__Work item__.
Write out the entries below exactly as they stand. Skip every image.

__Data for this exercise__.
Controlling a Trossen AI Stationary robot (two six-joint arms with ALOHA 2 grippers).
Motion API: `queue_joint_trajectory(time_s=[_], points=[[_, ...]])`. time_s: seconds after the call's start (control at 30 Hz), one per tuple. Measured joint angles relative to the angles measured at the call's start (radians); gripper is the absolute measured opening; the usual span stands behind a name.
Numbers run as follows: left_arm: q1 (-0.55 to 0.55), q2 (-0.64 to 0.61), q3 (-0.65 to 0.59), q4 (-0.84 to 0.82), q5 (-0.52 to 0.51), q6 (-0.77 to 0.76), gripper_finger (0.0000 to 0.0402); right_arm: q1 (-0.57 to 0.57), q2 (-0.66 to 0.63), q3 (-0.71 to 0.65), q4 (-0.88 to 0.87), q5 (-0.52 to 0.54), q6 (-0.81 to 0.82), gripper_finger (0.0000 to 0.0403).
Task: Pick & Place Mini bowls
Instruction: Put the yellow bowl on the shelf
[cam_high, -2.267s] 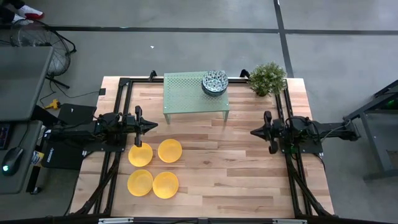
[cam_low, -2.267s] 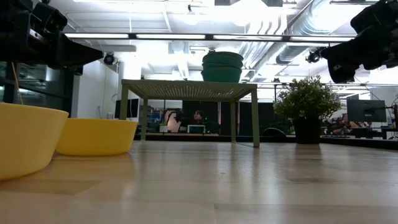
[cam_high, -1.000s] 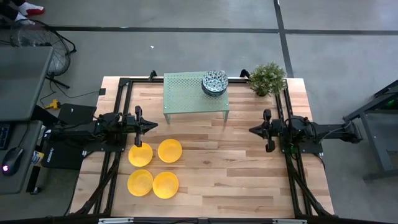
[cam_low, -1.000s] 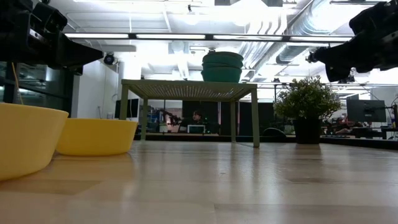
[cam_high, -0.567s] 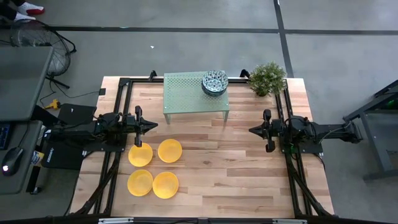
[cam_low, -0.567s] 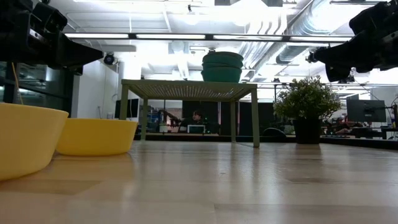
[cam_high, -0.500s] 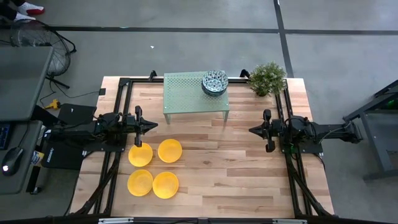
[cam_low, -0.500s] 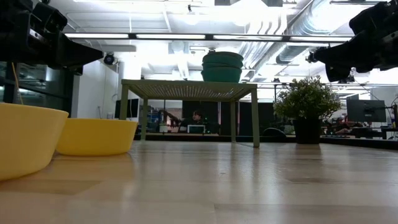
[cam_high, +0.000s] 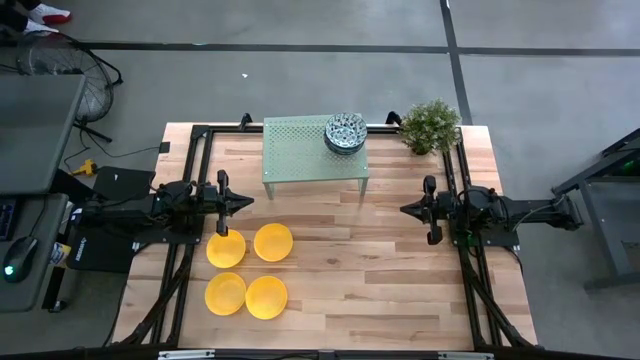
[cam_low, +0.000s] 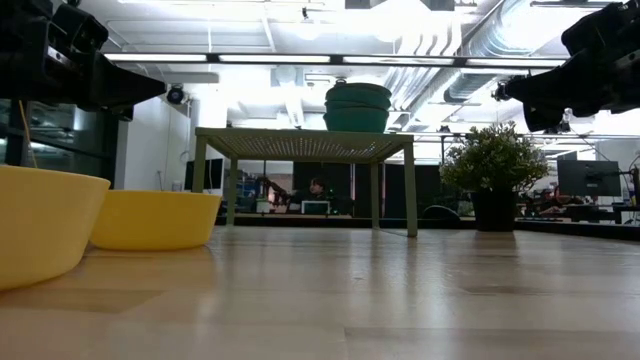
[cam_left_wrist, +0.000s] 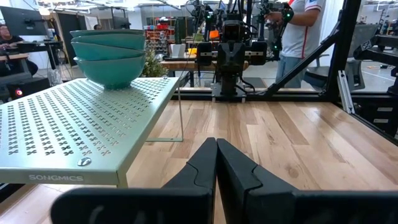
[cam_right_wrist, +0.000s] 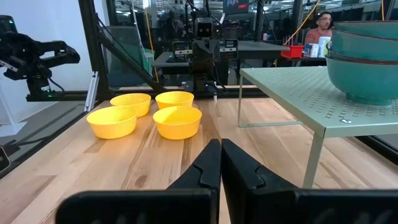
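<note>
Four yellow mini bowls (cam_high: 246, 270) sit on the worktop (cam_high: 380, 280) in front of the green rack (cam_high: 300, 150); patterned mini bowls (cam_high: 345, 132) are stacked atop the rack. Left gripper (cam_high: 245, 202) and right gripper (cam_high: 406, 210) hover closed, empty.

- "SONGMICS" stands in small raised letters on the front edge of the rack (cam_left_wrist: 59, 178), seen in the left wrist view, just beside a round bolt head at the corner.
- No other text, label, number or sign can be read in any view; screens and a red-and-white shirt on a person in the room behind show nothing legible.
</note>
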Motion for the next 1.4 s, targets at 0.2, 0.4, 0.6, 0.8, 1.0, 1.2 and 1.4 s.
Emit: queue_joint_trajectory(time_s=[0.2,0.4,0.6,0.8,1.0,1.2,1.4], points=[[0.000,0.000,0.000,0.000,0.000,0.000,0.0007,0.000,0.000,0.000,0.000,0.000,0.000,0.0000],[0.000,0.000,0.000,0.000,-0.003,0.000,0.0007,0.000,0.000,0.000,0.001,0.000,0.000,0.0000],[0.000,0.000,0.000,0.011,-0.051,-0.002,0.0007,0.000,0.000,0.000,0.001,0.000,0.000,0.0000],[0.000,0.000,0.000,0.010,-0.043,-0.003,0.0007,0.000,0.000,0.000,0.001,0.000,0.000,0.0000],[0.000,0.000,0.004,0.001,-0.043,-0.003,0.0007,0.000,0.000,0.000,0.001,0.000,0.000,0.0000],[0.000,0.026,0.115,-0.254,-0.045,0.017,0.0016,0.000,0.000,0.000,0.001,0.000,0.000,0.0000],[0.000,0.089,0.230,-0.459,-0.051,0.012,0.0075,0.000,0.000,0.000,0.001,0.000,0.000,0.0000]])
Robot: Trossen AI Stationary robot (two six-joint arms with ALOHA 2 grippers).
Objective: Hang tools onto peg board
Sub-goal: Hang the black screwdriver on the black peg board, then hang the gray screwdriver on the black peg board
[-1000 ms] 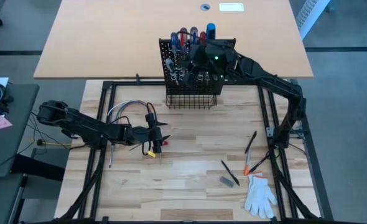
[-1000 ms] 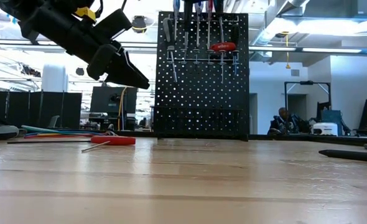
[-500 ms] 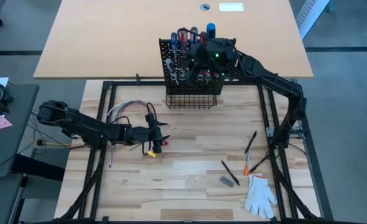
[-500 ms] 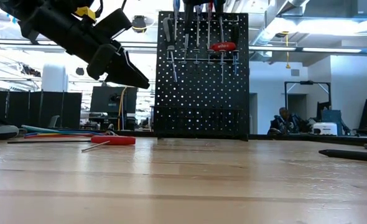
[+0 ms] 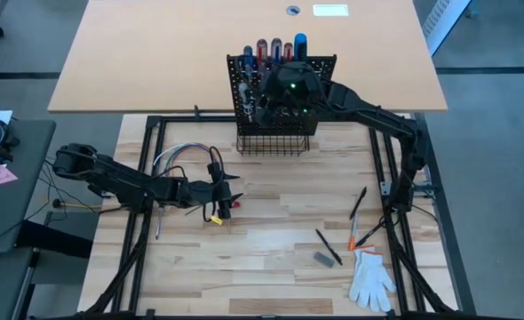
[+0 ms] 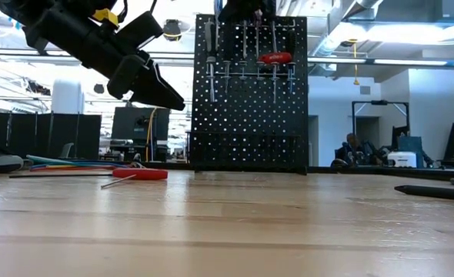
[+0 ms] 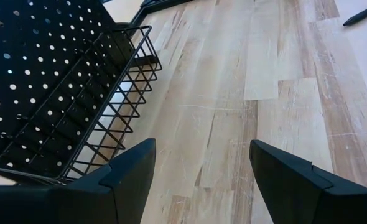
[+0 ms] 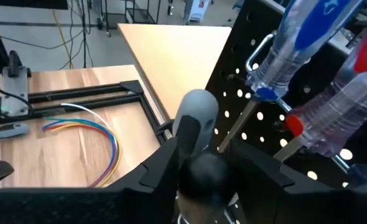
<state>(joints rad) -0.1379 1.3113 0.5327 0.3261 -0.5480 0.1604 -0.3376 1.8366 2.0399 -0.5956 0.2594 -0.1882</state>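
Observation:
The black peg board (image 5: pixel 280 71) stands at the table's far middle, with a wire basket (image 5: pixel 273 140) at its base. Blue and red screwdrivers (image 8: pixel 301 37) hang in its rings. My right gripper (image 5: pixel 266 98) is at the board's left part, shut on a grey-and-black tool handle (image 8: pixel 195 118). My left gripper (image 5: pixel 231 189) hovers open and empty above the table's left middle; it also shows in the low view (image 6: pixel 161 88). A red-handled screwdriver (image 6: pixel 138 174) lies flat on the table beside it. My right gripper holds the grey-and-black handle (image 8: pixel 193 134) between its two fingers (image 8: pixel 162 171), one on each side of its black lower part. The fingers come from the table's right. The handle stands upright next to the peg board; the gripper hides what is below it.
A loop of coloured wires (image 5: pixel 178 153) lies at the far left. Black pens (image 5: pixel 358 203) (image 5: pixel 329 247), an orange-tipped tool (image 5: pixel 361 238), a grey block (image 5: pixel 322 259) and a white glove (image 5: pixel 370 277) lie at the near right. A large tan tabletop (image 5: pixel 155 53) stands behind the board.
My right gripper has gone toward the table's left edge along the top of the peg board, from its right part to its left part. My left gripper has kept still.

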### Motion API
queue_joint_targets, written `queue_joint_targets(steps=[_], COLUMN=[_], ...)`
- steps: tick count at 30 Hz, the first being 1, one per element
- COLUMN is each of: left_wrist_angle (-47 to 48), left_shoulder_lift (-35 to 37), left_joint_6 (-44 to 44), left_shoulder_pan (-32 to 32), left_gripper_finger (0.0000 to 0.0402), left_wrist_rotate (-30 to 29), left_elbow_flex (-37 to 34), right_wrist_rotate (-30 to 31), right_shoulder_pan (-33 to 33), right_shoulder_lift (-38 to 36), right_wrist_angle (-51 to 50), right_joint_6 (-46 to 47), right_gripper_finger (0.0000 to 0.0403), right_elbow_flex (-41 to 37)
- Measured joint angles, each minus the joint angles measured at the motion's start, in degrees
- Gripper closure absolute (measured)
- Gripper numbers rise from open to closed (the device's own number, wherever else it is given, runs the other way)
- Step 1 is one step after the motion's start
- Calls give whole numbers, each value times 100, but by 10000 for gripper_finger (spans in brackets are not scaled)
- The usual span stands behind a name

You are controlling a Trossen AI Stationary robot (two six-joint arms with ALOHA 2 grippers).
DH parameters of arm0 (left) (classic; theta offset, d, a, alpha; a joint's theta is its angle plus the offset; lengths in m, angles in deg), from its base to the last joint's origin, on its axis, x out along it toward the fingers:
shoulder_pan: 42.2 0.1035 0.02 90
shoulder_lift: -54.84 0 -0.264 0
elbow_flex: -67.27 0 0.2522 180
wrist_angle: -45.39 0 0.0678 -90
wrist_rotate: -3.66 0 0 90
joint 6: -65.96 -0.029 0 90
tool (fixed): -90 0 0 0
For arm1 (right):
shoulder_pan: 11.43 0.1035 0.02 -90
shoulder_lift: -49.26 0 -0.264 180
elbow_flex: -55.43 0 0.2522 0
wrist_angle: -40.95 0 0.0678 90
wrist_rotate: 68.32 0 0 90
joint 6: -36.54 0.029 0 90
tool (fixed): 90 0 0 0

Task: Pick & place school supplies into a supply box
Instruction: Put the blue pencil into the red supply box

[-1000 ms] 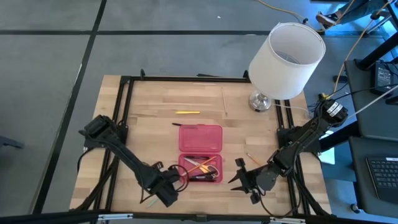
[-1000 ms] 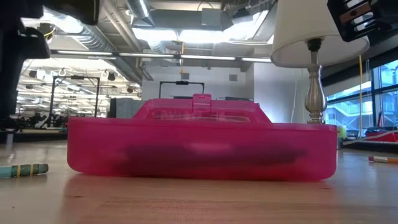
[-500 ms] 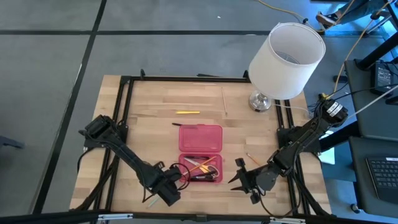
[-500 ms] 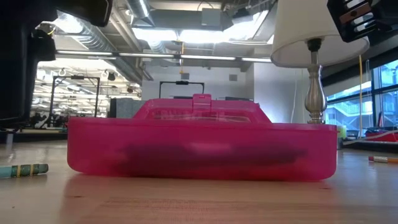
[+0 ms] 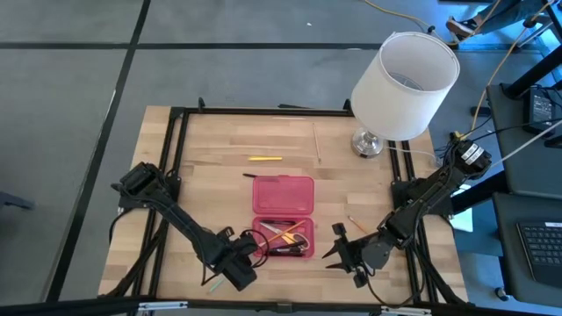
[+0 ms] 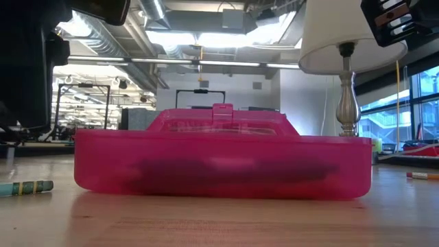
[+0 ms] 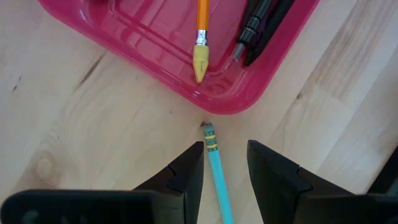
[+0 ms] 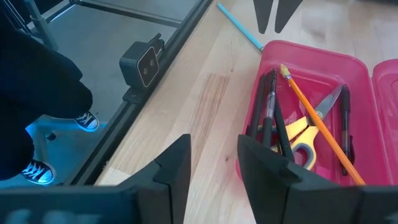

__Finished task__.
Controlling a Trossen AI Stationary robot (two six-joint arms with ALOHA 2 grippers).
Motion API: `queue_joint_trajectory(time_s=[_], points=[[_, ...]])`. time_s: seconds after the call's start (control at 30 Hz), one per tuple. Measured joint angles relative to the angles measured at the call's start (radians); gripper is the absolute measured opening; the usual span stands behind a name.
Numbers run as follows: left_arm: q1 (-0.55 to 0.55), q2 (-0.64 to 0.61), q3 (-0.65 to 0.59), q4 (-0.84 to 0.82), q5 (-0.52 to 0.51), q6 (-0.77 to 0.76), gripper_finger (0.0000 to 0.0402); right_arm: q1 (-0.57 to 0.57), q2 (-0.66 to 0.63), q3 (-0.71 to 0.65), q4 (-0.88 to 0.87), q5 (-0.52 to 0.54), q6 (-0.81 to 0.82), gripper_finger (0.0000 to 0.0403).
Task: Pick & Place Mini bowls
Instruction: Put the yellow bowl on the shelf
[cam_high, -2.267s] 
[cam_low, -2.267s] 
[cam_high, -1.000s] 
[cam_low, -1.000s] 
[cam_high, -0.567s] 
[cam_low, -0.567s] 
[cam_high, -0.500s] 
[cam_low, -0.500s] 
[cam_high, +0.000s] 
[cam_low, +0.000s] 
[cam_left_wrist, +0.000s] 
[cam_right_wrist, +0.000s] 
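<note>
Four yellow mini bowls (cam_high: 246, 270) sit on the worktop (cam_high: 380, 280) in front of the green rack (cam_high: 300, 150); patterned mini bowls (cam_high: 345, 132) are stacked atop the rack. Left gripper (cam_high: 245, 202) and right gripper (cam_high: 406, 210) hover closed, empty.

- "SONGMICS" stands in small raised letters on the front edge of the rack (cam_left_wrist: 59, 178), seen in the left wrist view, just beside a round bolt head at the corner.
- No other text, label, number or sign can be read in any view; screens and a red-and-white shirt on a person in the room behind show nothing legible.
</note>
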Motion for the next 1.4 s, targets at 0.2, 0.4, 0.6, 0.8, 1.0, 1.2 and 1.4 s.
Emit: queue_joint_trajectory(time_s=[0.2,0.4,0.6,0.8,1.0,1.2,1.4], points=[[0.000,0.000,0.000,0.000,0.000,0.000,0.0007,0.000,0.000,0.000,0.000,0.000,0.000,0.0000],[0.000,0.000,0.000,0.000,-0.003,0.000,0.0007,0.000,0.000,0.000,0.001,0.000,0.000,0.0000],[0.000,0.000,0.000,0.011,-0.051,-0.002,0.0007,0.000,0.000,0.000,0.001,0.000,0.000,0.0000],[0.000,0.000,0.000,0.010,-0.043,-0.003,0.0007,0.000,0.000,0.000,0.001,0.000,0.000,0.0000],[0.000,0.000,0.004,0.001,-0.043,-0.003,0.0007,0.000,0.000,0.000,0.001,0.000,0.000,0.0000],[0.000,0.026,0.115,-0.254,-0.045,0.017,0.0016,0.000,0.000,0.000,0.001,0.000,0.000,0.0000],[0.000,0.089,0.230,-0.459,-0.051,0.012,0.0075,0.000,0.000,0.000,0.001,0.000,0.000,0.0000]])
Robot: Trossen AI Stationary robot (two six-joint arms with ALOHA 2 grippers).
Objective: Hang tools onto peg board
Sub-goal: Hang the black screwdriver on the black peg board, then hang the gray screwdriver on the black peg board
[-1000 ms] 
[-1000 ms] 
[-500 ms] 
[-500 ms] 
[+0 ms] 
[+0 ms] 
[+0 ms] 
[+0 ms] 
<state>(joints rad) -0.1379 1.3113 0.5327 0.3261 -0.5480 0.1604 -0.3376 1.8366 2.0399 -0.5956 0.2594 -0.1882</state>
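Observation:
The black peg board (image 5: pixel 280 71) stands at the table's far middle, with a wire basket (image 5: pixel 273 140) at its base. Blue and red screwdrivers (image 8: pixel 301 37) hang in its rings. My right gripper (image 5: pixel 266 98) is at the board's left part, shut on a grey-and-black tool handle (image 8: pixel 195 118). My left gripper (image 5: pixel 231 189) hovers open and empty above the table's left middle; it also shows in the low view (image 6: pixel 161 88). A red-handled screwdriver (image 6: pixel 138 174) lies flat on the table beside it. My right gripper holds the grey-and-black handle (image 8: pixel 193 134) between its two fingers (image 8: pixel 162 171), one on each side of its black lower part. The fingers come from the table's right. The handle stands upright next to the peg board; the gripper hides what is below it.
A loop of coloured wires (image 5: pixel 178 153) lies at the far left. Black pens (image 5: pixel 358 203) (image 5: pixel 329 247), an orange-tipped tool (image 5: pixel 361 238), a grey block (image 5: pixel 322 259) and a white glove (image 5: pixel 370 277) lie at the near right. A large tan tabletop (image 5: pixel 155 53) stands behind the board.
My right gripper has gone toward the table's left edge along the top of the peg board, from its right part to its left part. My left gripper has kept still.
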
### Motion API
queue_joint_targets, written `queue_joint_targets(steps=[_], COLUMN=[_], ...)`
- steps: tick count at 30 Hz, the first being 1, one per element
- COLUMN is each of: left_wrist_angle (-47 to 48), left_shoulder_lift (-35 to 37), left_joint_6 (-44 to 44), left_shoulder_pan (-32 to 32), left_gripper_finger (0.0000 to 0.0402), left_wrist_rotate (-30 to 29), left_elbow_flex (-37 to 34), right_wrist_rotate (-30 to 31), right_shoulder_pan (-33 to 33), right_shoulder_lift (-38 to 36), right_wrist_angle (-51 to 50), right_joint_6 (-46 to 47), right_gripper_finger (0.0000 to 0.0403), right_elbow_flex (-41 to 37)
- Measured joint angles, each minus the joint angles measured at the motion's start, in degrees
- Gripper closure absolute (measured)
- Gripper numbers rise from open to closed (the device's own number, wherever else it is given, runs the other way)
- Step 1 is one step after the motion's start
- Calls give whole numbers, each value times 100, but by 10000 for gripper_finger (spans in brackets are not scaled)
- The usual span stands behind a name

You are controlling a Trossen AI Stationary robot (two six-joint arms with ALOHA 2 grippers).
DH parameters of arm0 (left) (classic; theta offset, d, a, alpha; a joint's theta is its angle plus the offset; lengths in m, angles in deg), from its base to the last joint's origin, on its axis, x out along it toward the fingers:
shoulder_pan: 42.2 0.1035 0.02 90
shoulder_lift: -54.84 0 -0.264 0
elbow_flex: -67.27 0 0.2522 180
wrist_angle: -45.39 0 0.0678 -90
wrist_rotate: -3.66 0 0 90
joint 6: -65.96 -0.029 0 90
tool (fixed): -90 0 0 0
For arm1 (right):
shoulder_pan: 11.43 0.1035 0.02 -90
shoulder_lift: -49.26 0 -0.264 180
elbow_flex: -55.43 0 0.2522 0
wrist_angle: -40.95 0 0.0678 90
wrist_rotate: 68.32 0 0 90
joint 6: -36.54 0.029 0 90
tool (fixed): 90 0 0 0

Task: Pick & place school supplies into a supply box
Instruction: Put the blue pencil into the red supply box

[-1000 ms] 
[-1000 ms] 
[-500 ms] 
[-500 ms] 
[+0 ms] 
[+0 ms] 
[+0 ms] 
[+0 ms] 

This completes the requested output.